Task goal: After locating the line that holds "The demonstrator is", copy that line and all that follow it word for word through the end of the data, with no pictures.

######

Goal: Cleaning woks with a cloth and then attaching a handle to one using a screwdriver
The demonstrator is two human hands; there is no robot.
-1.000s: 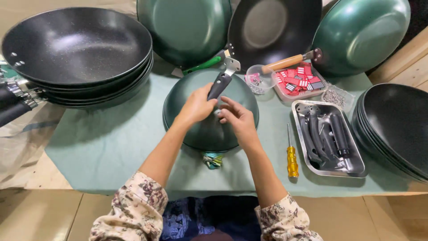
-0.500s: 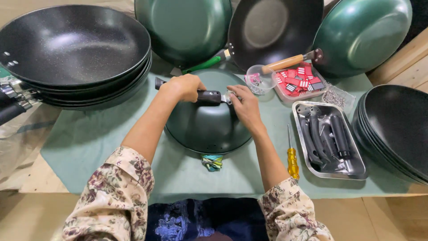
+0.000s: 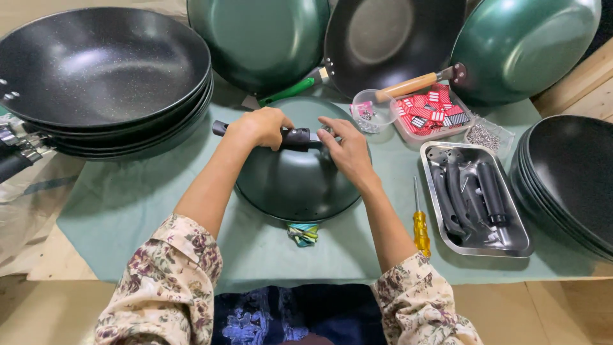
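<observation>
The left hand (image 3: 260, 126) is wrapped in a full grip around a black plastic pan handle (image 3: 290, 137), which lies across the top of an upturned dark green metal wok (image 3: 295, 182). The right hand (image 3: 348, 152) rests on the wok's dome with its fingertips touching the handle's right end; whether they pinch anything small there cannot be told. The wok sits upside down at the middle of a pale green cloth mat (image 3: 121, 204).

Just in front of the wok's near rim lies a small bundle of coloured bands (image 3: 303, 234). To the right, a yellow-handled screwdriver (image 3: 419, 223) lies beside a steel tray of black handles (image 3: 476, 198). Behind the right hand stand a clear plastic cup (image 3: 372, 112) and a clear box of red-and-white tags (image 3: 434, 115).

A stack of black woks (image 3: 102, 76) crowds the left, another stack (image 3: 568, 179) the right edge, and more green pans (image 3: 262, 38) line the back. Open mat remains at the front left.
</observation>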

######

Output of the exercise:
The demonstrator is two human hands; there is no robot.
-1.000s: 
-0.500s: 
+0.000s: 
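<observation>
The left hand (image 3: 260, 126) is wrapped in a full grip around a black plastic pan handle (image 3: 290, 137), which lies across the top of an upturned dark green metal wok (image 3: 295, 182). The right hand (image 3: 348, 152) rests on the wok's dome with its fingertips touching the handle's right end; whether they pinch anything small there cannot be told. The wok sits upside down at the middle of a pale green cloth mat (image 3: 121, 204).

Just in front of the wok's near rim lies a small bundle of coloured bands (image 3: 303, 234). To the right, a yellow-handled screwdriver (image 3: 419, 223) lies beside a steel tray of black handles (image 3: 476, 198). Behind the right hand stand a clear plastic cup (image 3: 372, 112) and a clear box of red-and-white tags (image 3: 434, 115).

A stack of black woks (image 3: 102, 76) crowds the left, another stack (image 3: 568, 179) the right edge, and more green pans (image 3: 262, 38) line the back. Open mat remains at the front left.
</observation>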

No further answer is needed.